Task item ▸
Write the data out again so that it matches word for word.

Stored entries:
::::::::::
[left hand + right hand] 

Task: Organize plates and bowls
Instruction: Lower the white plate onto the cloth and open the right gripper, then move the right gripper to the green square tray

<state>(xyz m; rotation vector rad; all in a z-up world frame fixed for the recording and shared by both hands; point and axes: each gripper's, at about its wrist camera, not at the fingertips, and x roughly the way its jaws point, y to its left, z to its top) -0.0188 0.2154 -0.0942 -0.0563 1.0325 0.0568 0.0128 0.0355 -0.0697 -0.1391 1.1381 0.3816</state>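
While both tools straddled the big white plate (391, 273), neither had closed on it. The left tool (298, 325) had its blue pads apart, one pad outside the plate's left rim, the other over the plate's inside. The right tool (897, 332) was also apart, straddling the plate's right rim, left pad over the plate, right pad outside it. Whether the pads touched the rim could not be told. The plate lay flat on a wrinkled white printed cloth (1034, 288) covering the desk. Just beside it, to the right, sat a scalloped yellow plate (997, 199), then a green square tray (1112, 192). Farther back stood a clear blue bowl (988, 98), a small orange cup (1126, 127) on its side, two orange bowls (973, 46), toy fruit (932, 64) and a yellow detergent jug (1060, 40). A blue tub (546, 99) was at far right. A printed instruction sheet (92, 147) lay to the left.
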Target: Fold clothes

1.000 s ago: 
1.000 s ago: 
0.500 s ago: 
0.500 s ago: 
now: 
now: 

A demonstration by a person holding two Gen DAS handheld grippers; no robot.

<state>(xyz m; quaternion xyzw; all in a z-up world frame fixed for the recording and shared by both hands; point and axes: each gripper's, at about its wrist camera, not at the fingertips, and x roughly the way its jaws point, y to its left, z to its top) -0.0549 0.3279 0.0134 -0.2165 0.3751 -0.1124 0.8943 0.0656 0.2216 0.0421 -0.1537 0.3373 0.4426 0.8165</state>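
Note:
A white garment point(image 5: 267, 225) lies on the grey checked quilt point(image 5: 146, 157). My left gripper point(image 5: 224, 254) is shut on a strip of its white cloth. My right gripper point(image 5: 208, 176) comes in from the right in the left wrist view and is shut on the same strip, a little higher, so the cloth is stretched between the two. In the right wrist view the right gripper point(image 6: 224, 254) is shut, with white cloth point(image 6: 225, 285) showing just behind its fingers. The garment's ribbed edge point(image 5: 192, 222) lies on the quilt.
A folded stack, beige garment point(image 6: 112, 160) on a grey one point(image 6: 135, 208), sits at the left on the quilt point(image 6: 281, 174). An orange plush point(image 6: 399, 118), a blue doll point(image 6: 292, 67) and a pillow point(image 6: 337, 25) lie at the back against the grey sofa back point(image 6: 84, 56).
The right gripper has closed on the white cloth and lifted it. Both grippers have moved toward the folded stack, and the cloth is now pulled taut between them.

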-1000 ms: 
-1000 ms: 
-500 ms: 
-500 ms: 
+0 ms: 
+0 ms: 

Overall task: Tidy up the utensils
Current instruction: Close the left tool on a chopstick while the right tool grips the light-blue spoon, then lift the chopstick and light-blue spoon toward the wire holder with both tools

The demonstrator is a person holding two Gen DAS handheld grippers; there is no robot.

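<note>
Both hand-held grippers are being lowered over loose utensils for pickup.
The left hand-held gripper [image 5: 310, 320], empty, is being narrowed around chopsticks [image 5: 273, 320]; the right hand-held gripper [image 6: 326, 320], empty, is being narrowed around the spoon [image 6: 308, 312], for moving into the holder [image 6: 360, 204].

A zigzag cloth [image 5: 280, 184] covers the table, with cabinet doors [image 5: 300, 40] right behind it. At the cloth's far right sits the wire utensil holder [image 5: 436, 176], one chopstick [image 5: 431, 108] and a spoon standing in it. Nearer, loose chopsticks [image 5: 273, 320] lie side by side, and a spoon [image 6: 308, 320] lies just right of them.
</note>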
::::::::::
Answer ▸
[left hand + right hand] 

Task: Organize plates and bowls
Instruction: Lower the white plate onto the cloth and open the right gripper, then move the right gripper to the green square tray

<state>(xyz m; rotation vector rad; all in a z-up world frame fixed for the recording and shared by both hands; point and axes: each gripper's, at about its wrist camera, not at the fingertips, and x roughly the way its jaws point, y to its left, z to its top) -0.0188 0.2154 -0.0942 -0.0563 1.0325 0.0568 0.0128 0.0355 -0.0697 -0.1391 1.1381 0.3816</state>
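While both tools straddled the big white plate (391, 273), neither had closed on it. The left tool (298, 325) had its blue pads apart, one pad outside the plate's left rim, the other over the plate's inside. The right tool (897, 332) was also apart, straddling the plate's right rim, left pad over the plate, right pad outside it. Whether the pads touched the rim could not be told. The plate lay flat on a wrinkled white printed cloth (1034, 288) covering the desk. Just beside it, to the right, sat a scalloped yellow plate (997, 199), then a green square tray (1112, 192). Farther back stood a clear blue bowl (988, 98), a small orange cup (1126, 127) on its side, two orange bowls (973, 46), toy fruit (932, 64) and a yellow detergent jug (1060, 40). A blue tub (546, 99) was at far right. A printed instruction sheet (92, 147) lay to the left.
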Target: Fold clothes

1.000 s ago: 
1.000 s ago: 
0.500 s ago: 
0.500 s ago: 
now: 
now: 

A demonstration by a person holding two Gen DAS handheld grippers; no robot.

<state>(xyz m; quaternion xyzw; all in a z-up world frame fixed for the recording and shared by both hands; point and axes: each gripper's, at about its wrist camera, not at the fingertips, and x roughly the way its jaws point, y to its left, z to its top) -0.0549 0.3279 0.0134 -0.2165 0.3751 -0.1124 0.8943 0.0656 0.2216 0.0421 -0.1537 0.3373 0.4426 0.8165</state>
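Note:
A white garment point(image 5: 267, 225) lies on the grey checked quilt point(image 5: 146, 157). My left gripper point(image 5: 224, 254) is shut on a strip of its white cloth. My right gripper point(image 5: 208, 176) comes in from the right in the left wrist view and is shut on the same strip, a little higher, so the cloth is stretched between the two. In the right wrist view the right gripper point(image 6: 224, 254) is shut, with white cloth point(image 6: 225, 285) showing just behind its fingers. The garment's ribbed edge point(image 5: 192, 222) lies on the quilt.
A folded stack, beige garment point(image 6: 112, 160) on a grey one point(image 6: 135, 208), sits at the left on the quilt point(image 6: 281, 174). An orange plush point(image 6: 399, 118), a blue doll point(image 6: 292, 67) and a pillow point(image 6: 337, 25) lie at the back against the grey sofa back point(image 6: 84, 56).
The right gripper has closed on the white cloth and lifted it. Both grippers have moved toward the folded stack, and the cloth is now pulled taut between them.
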
-1000 ms: 
-1000 ms: 
-500 ms: 
-500 ms: 
+0 ms: 
+0 ms: 

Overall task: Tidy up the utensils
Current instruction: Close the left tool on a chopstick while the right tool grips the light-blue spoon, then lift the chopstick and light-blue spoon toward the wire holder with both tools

The demonstrator is a person holding two Gen DAS handheld grippers; there is no robot.

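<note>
Both hand-held grippers are being lowered over loose utensils for pickup.
The left hand-held gripper [image 5: 310, 320], empty, is being narrowed around chopsticks [image 5: 273, 320]; the right hand-held gripper [image 6: 326, 320], empty, is being narrowed around the spoon [image 6: 308, 312], for moving into the holder [image 6: 360, 204].

A zigzag cloth [image 5: 280, 184] covers the table, with cabinet doors [image 5: 300, 40] right behind it. At the cloth's far right sits the wire utensil holder [image 5: 436, 176], one chopstick [image 5: 431, 108] and a spoon standing in it. Nearer, loose chopsticks [image 5: 273, 320] lie side by side, and a spoon [image 6: 308, 320] lies just right of them.
</note>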

Nothing else remains for this exercise.